Dale Spender (b. 1943) is a feminist scholar, writer, teacher, and consultant from Australia. She is co-founder of the database WIKED (Women's Internationl Knowledge Encyclopedia and Data) and founding editor of the Athene Series and Pandora Press, commissioning editor of the Penguin Australian Women's Library, and associate editor of the Great Women Series (United Kingdom). Her many books include Man Made Language (Routledge & Kegan Paul, 1980), For the Record: The Making and Meaning of Feminist Knowledge (Women's Press, 1985), and Writing a New World: Two Centuries of Australian Women Writers (Penguin Books, 1988). This selection, like "Gender Bending" in Chapter 2, is from her recent book Nattering on the Net: Women, Power and Cyberspace (Spinifex, 1996).
"Social Policy for Cyberspace: Access and Equity" (Composing Cyberspace p. 266) is not available online.

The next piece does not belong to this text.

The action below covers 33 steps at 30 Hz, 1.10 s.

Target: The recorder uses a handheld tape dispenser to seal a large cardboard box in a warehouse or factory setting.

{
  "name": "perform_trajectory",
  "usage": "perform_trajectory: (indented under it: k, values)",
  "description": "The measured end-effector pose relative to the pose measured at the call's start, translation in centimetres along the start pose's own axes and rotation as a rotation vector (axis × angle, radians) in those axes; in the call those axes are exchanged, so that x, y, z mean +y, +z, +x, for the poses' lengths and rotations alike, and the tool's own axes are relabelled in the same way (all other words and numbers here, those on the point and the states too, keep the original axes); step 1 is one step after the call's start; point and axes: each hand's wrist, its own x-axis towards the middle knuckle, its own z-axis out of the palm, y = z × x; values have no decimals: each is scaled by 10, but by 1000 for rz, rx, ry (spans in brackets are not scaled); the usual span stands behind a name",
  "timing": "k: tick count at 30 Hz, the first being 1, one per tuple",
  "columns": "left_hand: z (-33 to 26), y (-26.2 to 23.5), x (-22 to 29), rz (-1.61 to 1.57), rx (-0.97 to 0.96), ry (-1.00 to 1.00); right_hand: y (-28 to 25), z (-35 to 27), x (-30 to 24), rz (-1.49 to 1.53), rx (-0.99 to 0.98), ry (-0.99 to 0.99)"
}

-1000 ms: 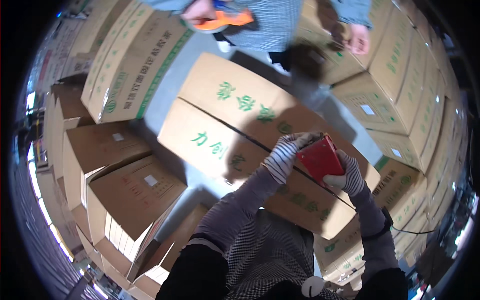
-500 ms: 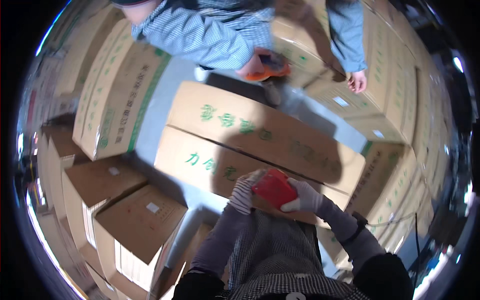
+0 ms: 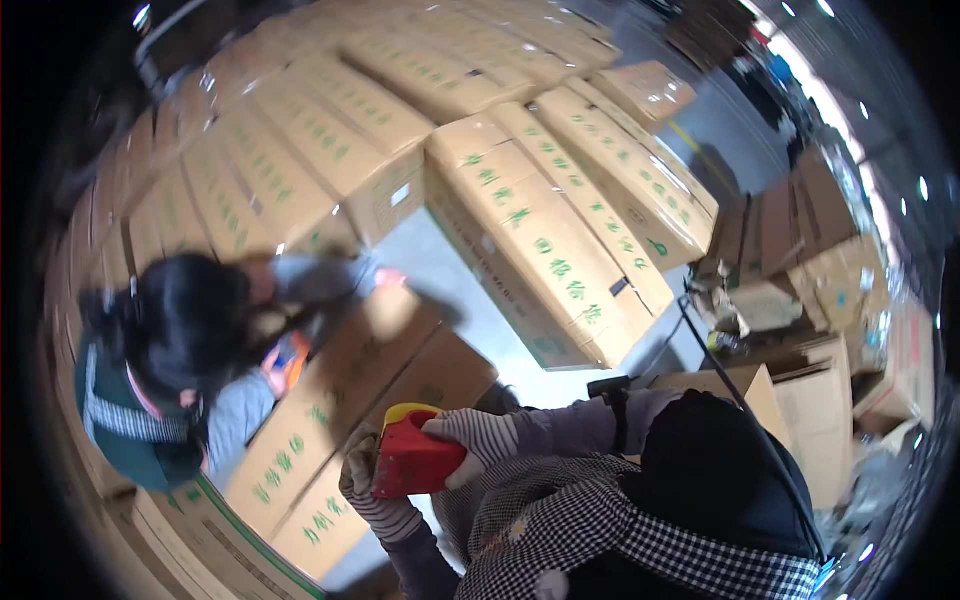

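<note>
A red tape dispenser (image 3: 408, 460) with a yellow curved edge is held in front of my body, above the near end of a long carton (image 3: 330, 430). My right hand (image 3: 468, 442), in a striped glove with pale fingertips, is closed round its right side. At its left end, the curled fingers of my left hand (image 3: 372, 485) press against it; that glove has striped cuffs and greyish fingers. Exactly what the left fingertips pinch is hidden. Beyond the carton a co-worker bends over it, holding an orange and blue hand tool (image 3: 287, 362) near the cardboard.
Rows of long brown cartons (image 3: 310, 130) fill the far left. Two more cartons (image 3: 545, 230) lie ahead on the grey floor (image 3: 440, 260). Opened boxes (image 3: 800, 400) and crumpled packing stand at the right. A thin dark pole or cable (image 3: 740, 400) runs beside my right arm.
My view has swung to the right. The red dispenser has turned in my hands, so its yellow edge shows. The co-worker now leans low over the carton, at the left.
</note>
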Motion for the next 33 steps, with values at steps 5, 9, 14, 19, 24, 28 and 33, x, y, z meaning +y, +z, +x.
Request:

1. Spender writes, "Despite the ideal potential of the new technologies to create a global, egalitarian community, a virtual world without barriers or divisions, the scene down on the ground is strikingly different" (¶ 4). What is the reality, according to Spender?
2. Why does Spender think the suggestion that everyone ought to have or be provided with a computer "could appear as more a sign of contempt than a social justice policy" (¶ 10)? To what extent do you agree?
3. Do you agree with Spender that social and political consequences of the global village ought to take precedence over technological advances? She mentions issues such as malnutrition, decent housing, and sanitation. What priorities do you think should be assigned to these or other issues? What emphasis should policymakers give to electronic resources? To what extent do you think information technologies can help promote, rather than compete with, other social priorities?